In September 1961, a local news crew decided to broadcast live from the Weather Bureau office in Galveston, Texas as Hurricane Carla swept through the Gulf of Mexico. Leading the coverage was a young reporter named Dan Rather. “There’s the eye of the hurricane right there,” he told his audience as the radar scan brought up the invisible. At the time, no one had seen a televised radar weather map before.
Rather realized that for viewers to understand the storm’s size, location, and impending danger, people needed a sense of scale. So he had a meteorologist draw the coast of Texas on a sheet of clear plastic, which was laid over the radarscope instead. Years later, he recalled that when he said “one inch equals 50 miles” you could hear people in the studio gasp. The sight of the approaching buzz persuaded 350,000 Texans to evacuate their homes in what was then the largest weather-related evacuation in US history. In the end, Carla inflicted twice as much damage as Hurricane Galveston 60 years earlier. But with the help of Rather’s impromptu visualization, less than 50 lives were lost.

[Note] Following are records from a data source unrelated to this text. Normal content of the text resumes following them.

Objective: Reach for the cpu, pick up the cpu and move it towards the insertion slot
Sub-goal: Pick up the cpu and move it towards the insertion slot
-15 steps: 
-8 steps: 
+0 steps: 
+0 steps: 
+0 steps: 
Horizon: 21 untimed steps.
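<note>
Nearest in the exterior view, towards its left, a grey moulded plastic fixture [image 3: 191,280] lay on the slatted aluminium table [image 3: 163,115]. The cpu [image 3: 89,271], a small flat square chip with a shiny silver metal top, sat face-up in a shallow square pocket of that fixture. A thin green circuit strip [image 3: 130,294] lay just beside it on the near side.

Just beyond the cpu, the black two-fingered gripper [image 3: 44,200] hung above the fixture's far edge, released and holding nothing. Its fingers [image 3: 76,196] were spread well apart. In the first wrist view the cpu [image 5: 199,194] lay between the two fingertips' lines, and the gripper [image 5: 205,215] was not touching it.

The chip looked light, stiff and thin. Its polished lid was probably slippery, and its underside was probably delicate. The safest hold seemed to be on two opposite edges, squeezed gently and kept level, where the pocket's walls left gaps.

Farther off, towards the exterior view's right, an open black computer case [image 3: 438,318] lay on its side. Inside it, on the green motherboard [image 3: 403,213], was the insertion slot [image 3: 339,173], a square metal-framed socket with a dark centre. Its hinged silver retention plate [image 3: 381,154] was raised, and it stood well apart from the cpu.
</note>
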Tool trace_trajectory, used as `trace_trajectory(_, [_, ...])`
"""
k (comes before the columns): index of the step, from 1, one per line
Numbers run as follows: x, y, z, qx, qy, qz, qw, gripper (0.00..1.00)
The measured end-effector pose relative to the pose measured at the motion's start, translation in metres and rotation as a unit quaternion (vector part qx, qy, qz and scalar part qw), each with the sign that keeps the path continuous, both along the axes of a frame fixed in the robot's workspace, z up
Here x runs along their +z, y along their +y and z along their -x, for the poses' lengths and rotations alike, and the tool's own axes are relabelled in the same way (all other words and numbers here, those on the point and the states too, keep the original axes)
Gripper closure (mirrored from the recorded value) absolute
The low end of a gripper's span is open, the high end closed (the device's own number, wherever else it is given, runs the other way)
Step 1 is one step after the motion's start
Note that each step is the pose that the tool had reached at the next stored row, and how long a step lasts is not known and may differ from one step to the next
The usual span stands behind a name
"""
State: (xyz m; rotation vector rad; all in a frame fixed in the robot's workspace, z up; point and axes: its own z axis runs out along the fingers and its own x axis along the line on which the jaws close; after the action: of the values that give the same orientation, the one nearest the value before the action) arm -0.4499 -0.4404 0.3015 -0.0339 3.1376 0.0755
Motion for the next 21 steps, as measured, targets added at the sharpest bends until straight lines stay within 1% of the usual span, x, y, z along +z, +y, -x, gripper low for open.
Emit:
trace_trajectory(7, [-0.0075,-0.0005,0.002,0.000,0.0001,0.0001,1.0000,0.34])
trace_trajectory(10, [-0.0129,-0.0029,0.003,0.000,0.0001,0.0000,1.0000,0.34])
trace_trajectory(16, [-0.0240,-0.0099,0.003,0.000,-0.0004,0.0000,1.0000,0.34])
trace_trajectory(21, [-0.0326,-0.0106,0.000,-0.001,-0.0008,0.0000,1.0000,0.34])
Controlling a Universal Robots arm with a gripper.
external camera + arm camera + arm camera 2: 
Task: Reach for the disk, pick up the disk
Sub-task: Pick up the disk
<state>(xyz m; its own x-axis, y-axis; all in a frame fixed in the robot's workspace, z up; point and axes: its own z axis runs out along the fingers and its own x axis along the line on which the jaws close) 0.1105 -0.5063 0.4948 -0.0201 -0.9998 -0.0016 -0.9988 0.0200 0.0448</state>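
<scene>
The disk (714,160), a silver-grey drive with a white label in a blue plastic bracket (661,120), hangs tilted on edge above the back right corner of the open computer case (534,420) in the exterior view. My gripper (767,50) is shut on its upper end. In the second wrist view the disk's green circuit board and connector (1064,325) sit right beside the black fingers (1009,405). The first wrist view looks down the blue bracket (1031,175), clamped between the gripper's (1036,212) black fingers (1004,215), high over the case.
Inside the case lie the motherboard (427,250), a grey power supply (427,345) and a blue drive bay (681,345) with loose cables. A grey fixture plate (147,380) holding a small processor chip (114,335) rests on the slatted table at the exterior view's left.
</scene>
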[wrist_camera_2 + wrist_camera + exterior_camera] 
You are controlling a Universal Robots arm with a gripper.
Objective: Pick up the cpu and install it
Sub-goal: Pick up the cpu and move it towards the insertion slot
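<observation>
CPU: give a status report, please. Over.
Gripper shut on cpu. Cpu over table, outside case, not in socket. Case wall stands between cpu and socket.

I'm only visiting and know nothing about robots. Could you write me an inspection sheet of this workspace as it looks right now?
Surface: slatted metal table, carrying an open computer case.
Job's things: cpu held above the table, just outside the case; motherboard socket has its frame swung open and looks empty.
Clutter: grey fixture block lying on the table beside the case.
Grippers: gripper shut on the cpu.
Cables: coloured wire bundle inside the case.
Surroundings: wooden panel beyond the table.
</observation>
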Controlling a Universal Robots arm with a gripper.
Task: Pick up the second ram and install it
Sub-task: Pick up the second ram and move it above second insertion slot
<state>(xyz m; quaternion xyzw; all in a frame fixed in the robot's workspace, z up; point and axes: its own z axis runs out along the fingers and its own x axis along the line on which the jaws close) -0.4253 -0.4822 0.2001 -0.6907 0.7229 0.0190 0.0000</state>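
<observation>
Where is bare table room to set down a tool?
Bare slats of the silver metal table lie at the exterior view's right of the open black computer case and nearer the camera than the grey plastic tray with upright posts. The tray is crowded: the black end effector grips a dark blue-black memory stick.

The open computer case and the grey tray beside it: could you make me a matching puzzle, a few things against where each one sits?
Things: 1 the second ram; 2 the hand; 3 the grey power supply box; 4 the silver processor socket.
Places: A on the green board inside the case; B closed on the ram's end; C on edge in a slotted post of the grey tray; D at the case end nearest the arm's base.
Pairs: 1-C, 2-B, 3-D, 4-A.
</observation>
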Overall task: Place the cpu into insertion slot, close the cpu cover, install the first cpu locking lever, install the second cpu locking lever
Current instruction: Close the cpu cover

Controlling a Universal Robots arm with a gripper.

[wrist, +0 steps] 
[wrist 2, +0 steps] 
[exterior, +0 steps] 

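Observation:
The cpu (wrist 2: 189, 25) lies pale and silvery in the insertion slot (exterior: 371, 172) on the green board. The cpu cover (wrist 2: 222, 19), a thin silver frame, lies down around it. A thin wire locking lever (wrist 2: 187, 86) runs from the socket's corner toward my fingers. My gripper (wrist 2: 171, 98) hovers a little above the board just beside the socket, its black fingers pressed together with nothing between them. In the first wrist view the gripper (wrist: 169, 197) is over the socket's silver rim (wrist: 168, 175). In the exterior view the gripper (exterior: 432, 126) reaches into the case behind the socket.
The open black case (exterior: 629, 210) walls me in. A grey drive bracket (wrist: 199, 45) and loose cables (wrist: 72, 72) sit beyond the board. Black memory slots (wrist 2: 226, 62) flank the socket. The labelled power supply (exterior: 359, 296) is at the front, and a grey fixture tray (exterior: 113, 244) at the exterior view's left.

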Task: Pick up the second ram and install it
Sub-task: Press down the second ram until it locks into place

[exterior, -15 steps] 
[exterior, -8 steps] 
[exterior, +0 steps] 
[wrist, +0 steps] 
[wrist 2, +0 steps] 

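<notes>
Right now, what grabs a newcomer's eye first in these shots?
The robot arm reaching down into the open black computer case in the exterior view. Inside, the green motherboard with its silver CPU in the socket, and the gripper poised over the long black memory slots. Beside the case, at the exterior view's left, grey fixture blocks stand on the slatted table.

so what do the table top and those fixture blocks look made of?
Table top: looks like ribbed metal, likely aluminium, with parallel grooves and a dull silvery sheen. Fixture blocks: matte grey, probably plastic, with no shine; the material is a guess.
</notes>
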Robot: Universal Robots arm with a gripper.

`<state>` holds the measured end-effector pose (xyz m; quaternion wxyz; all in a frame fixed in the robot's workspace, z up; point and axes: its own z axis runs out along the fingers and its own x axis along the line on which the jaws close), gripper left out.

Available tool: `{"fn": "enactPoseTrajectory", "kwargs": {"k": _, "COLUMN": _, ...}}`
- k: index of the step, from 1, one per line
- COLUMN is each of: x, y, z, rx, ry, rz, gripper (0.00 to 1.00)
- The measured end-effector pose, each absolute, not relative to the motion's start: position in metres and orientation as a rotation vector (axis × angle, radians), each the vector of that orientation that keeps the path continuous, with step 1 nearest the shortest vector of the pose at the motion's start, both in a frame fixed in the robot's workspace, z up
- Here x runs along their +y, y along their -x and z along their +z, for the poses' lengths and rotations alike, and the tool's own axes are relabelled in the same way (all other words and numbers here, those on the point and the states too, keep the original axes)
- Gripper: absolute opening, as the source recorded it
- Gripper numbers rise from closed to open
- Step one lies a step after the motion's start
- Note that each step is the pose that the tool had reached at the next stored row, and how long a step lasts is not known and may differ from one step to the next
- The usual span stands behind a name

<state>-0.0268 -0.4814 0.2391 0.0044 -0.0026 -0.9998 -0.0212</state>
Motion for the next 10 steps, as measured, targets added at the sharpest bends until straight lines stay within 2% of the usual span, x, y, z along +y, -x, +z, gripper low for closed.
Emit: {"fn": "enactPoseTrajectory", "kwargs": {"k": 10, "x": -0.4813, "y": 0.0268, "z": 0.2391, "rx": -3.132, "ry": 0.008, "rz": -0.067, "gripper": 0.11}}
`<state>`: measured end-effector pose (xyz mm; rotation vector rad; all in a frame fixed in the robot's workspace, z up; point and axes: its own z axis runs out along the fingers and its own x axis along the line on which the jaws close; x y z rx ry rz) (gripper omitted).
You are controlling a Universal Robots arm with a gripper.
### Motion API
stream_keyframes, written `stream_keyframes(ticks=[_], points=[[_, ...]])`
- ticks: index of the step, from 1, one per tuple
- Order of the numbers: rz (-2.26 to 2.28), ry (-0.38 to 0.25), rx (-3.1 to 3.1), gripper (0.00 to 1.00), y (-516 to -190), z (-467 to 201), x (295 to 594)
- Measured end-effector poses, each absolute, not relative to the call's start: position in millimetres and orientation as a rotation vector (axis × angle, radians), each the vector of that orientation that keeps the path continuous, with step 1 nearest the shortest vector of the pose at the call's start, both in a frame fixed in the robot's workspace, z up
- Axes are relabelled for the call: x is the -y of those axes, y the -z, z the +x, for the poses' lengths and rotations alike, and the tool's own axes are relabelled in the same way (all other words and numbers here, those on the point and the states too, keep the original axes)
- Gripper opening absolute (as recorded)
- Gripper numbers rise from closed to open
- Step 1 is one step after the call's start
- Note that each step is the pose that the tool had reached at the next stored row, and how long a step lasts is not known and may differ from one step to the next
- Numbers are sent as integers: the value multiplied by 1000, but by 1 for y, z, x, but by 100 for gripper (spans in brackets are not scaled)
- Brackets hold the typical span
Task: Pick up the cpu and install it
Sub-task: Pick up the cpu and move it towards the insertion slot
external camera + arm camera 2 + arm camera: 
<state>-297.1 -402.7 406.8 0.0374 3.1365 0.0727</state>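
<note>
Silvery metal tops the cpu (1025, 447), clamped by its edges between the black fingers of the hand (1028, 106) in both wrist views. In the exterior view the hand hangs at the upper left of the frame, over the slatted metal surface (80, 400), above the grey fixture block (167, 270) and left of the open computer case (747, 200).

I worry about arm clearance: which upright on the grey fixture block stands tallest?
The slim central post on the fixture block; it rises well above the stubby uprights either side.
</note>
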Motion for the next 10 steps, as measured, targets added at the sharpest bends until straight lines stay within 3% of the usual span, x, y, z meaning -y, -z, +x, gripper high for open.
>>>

In other words, weather forecasting wasn’t just good science, it was good communication and visuals.
Visualizing the data has helped the public better understand the weather that shapes their lives, which has empowered them to take action. It also empowers us to see killer storms not as freak events, but as part of something else: a pattern.
The 10 hottest years on record have occurred since Katrina flooded New Orleans in 2005. And as sea surface temperatures have risen, the number of tropical cyclones has increased, along with their size, their strength and saturation. In fact, many of the costliest storms in the world in terms of property damage have occurred since Katrina.
Two hundred years ago, a 10-day forecast would have seemed absurd. Now we can predict whether we will need an umbrella tomorrow or a snowplow next week. Imagine if we planned careers, bought houses, built infrastructure and adopted policy based on 50-year forecasts as regularly as we plan our weeks by weeks.
Unlike our 19th or even 20th century predecessors, we have access to abundant climate data and data visualization that gives us the knowledge to take bold action. What we do with this knowledge is a matter of political will. It may be too late to stop the coming storm, but we still have time to board our windows.